À la suite des derniers incendies, Maroc environnement 2050 a rappelé la nécessité de «se donner aussi les moyens, en termes d’équipement, pour affronter le défi des feux de forêts».
«Nous avons proposé qu’il y ait un Canadair par région, mais même avec 12 avions, cela restera insuffisant. On sait par exemple qu’un territoire comme celui de la Corse est équipé, à lui seul, de 8 canadairs.
La région de Tanger-Tétouan-Al Hoceïma, connue pour le nombre le plus important de forêts et donc comme la plus vulnérable, fait à elle seule presque le double de la superficie de la Corse», souligne la présidente du Mouvement, rappelant dans ce sens la difficulté de maîtrise les récents incendies de Chefchaouen, même avec quatre avions.
«Un écosystème forestier méditerranéen ne rend ses services écosystémiques qu’à partir de 100 et 150 ans, d’où la très haute valeur de ce que nous avons comme ressources à préserver.
Pour cette raison, la prévention est plus efficace et plus utile.

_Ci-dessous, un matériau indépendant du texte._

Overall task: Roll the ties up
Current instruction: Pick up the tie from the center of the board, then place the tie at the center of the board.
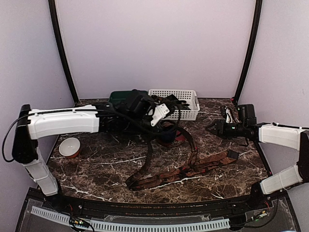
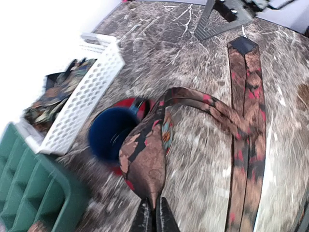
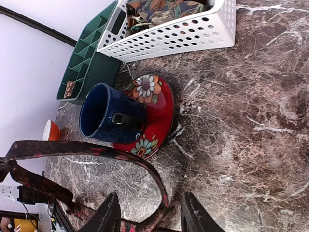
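One tie (image 2: 145,159) looped in front of the mug (image 3: 108,118), broad tip pinched above the mug in the clamped left gripper (image 2: 154,220), right gripper (image 3: 150,198) wide open, empty, right of the mug; rolling seemingly unstarted, next needing that tip laid flat and curled.

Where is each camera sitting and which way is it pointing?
Top external: above and behind the bases, looking down on the marble table; left arm and right arm show.
Left wrist: on the left arm, looking along the left gripper, shut on the tie.
Right wrist: on the right arm, looking past the open right gripper across the table.
Shared: both wrist views show the blue mug and white basket.
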`<move>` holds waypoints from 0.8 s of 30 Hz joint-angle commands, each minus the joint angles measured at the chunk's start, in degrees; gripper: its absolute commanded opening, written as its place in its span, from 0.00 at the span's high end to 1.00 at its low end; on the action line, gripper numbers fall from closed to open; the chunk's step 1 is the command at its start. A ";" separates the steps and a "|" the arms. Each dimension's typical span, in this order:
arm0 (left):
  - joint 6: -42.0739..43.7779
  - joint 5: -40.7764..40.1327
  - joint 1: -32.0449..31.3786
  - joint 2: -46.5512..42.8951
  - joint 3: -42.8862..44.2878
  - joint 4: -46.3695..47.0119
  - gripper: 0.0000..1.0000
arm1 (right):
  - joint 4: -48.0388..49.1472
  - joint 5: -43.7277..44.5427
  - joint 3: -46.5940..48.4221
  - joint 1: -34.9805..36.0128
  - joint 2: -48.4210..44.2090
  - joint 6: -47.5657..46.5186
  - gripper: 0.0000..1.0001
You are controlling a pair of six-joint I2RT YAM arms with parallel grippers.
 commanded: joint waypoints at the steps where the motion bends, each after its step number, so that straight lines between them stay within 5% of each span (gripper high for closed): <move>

Il faut commencer par protéger le capital déjà existant, avant d’investir dans son renouvellement.»
«Notre géographie est difficile, donc une opération de plantation nécessite un investissement important, surtout en termes d’accessibilité, sans parler du climat et de la fragilité du sol avec l’érosion et le manque d’eau», ajoute encore Salima Belemkaddem, sur la question du reboisement et de l’élargissement de l’espace forestier en créant de nouvelle zones plantées.
«Maintenir une population de jeunes plants, les trois premières années qui nécessitent une attention importante pour regénérer un écosystème et le sol, est une opération pratiquement militaire au niveau de l’organisation et du suivi.
Donc avant cela, il faut protéger le patrimoine existant et capitaliser sur la formation de la population locale», souligne-t-elle.
La militante préconise ainsi «une nouvelle civilisation protectrice de son capital végétal et non pas construite sur la consommation», précisant par ailleurs l’urgence de préserver les espaces naturels des feux, mais aussi des inondations qui les guettent.
Capitaliser sur l’éducation environnementale et la formation
Prônant une participation citoyenne à cet effort collectif, la présidente de l’association indique également que «la formation doit d’abord émaner des institutions nationales en premier lieu», notamment le Haut-commissariat aux eaux et forêts et à la lutte contre la désertification.
Elle souligne que «les populations de ces régions vivent directement dans cet environnement menacé ; ils connaissent donc les besoins, les actions à entreprendre et les problématiques qui y sont rattachées mieux que d’autres».
L’éducation environnementale gagnerait à être introduite dans les programmes scolaires, selon Salim Belmekaddem.
Cette dernière insiste sur l’importance de «capitaliser sur une formation globale et continue», pour qu’en cas de catastrophes naturelles, «on ne fasse plus seulement avec les moyens du bord» en tant que simples citoyens pour protéger leur propre patrimoine naturel, mais on capitalise sur une «culture de l’entretien et de la maintenance»
Pour la présidente du mouvement, «il y a besoin de réviser les exigences actuelles du patrimoine forestier sous la pression du dérèglement climatique» et puisque «l’environnement a changé, le climat est en train de changer, toutes les institutions nationales doivent changer d’approche».